5. Limitations and Directions for Future Research

This study had some limitations, mainly due to the small sample size. Although we obtained relatively stable and reliable results, the universality of the sample still needs to be explored and improved by recruiting more patients in future surveys. The study adopted a cross-sectional design, offering a snapshot of brain dynamics at a specific moment in time in individuals diagnosed with schizophrenia. However, to comprehensively grasp the dynamic nature of schizophrenia, future investigations employing longitudinal studies are imperative. Furthermore, in order to clarify the correlation and causality in the differences in brain network organization between patients with schizophrenia and healthy controls, future research directions should use longitudinal studies to track brain changes before and after the onset of illness.

6. Conclusions

This study employed a time-varying network model to investigate the spatial and temporal overlap of brain hubs in SZ patients.
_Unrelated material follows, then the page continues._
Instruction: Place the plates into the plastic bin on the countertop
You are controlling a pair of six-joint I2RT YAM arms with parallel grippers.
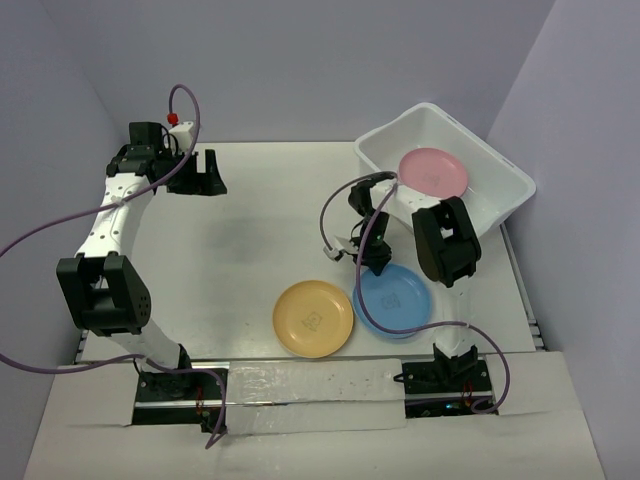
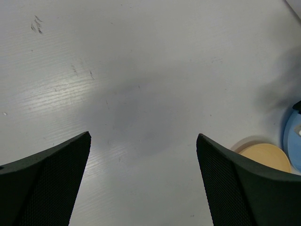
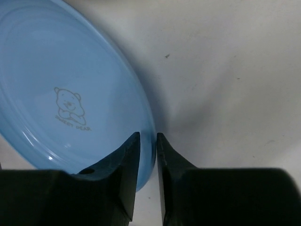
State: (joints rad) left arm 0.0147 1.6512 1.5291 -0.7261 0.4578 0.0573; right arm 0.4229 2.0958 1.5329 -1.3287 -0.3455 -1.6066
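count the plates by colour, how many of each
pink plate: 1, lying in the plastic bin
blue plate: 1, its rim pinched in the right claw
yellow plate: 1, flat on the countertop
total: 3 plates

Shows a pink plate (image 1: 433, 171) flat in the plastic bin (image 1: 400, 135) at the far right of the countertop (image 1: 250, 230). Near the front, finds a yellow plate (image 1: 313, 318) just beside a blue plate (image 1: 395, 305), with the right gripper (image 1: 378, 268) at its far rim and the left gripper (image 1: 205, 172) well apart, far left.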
The findings revealed a notable decrease in Betweenness Centrality observed across multiple levels in SZ patients. Our results contribute substantiating evidence indicating that hubs in both healthy individuals (NC) and SZ patients undergo dynamic fluctuations even during resting states. However, hubs in SZ individuals demonstrate heightened spatial and temporal instability in their organization, manifesting frequent spatial reconfigurations and deviant pairwise engagement preferences. The identification of aberrant brain regions in this study offers promising avenues for further in-depth pathological investigations into SZ.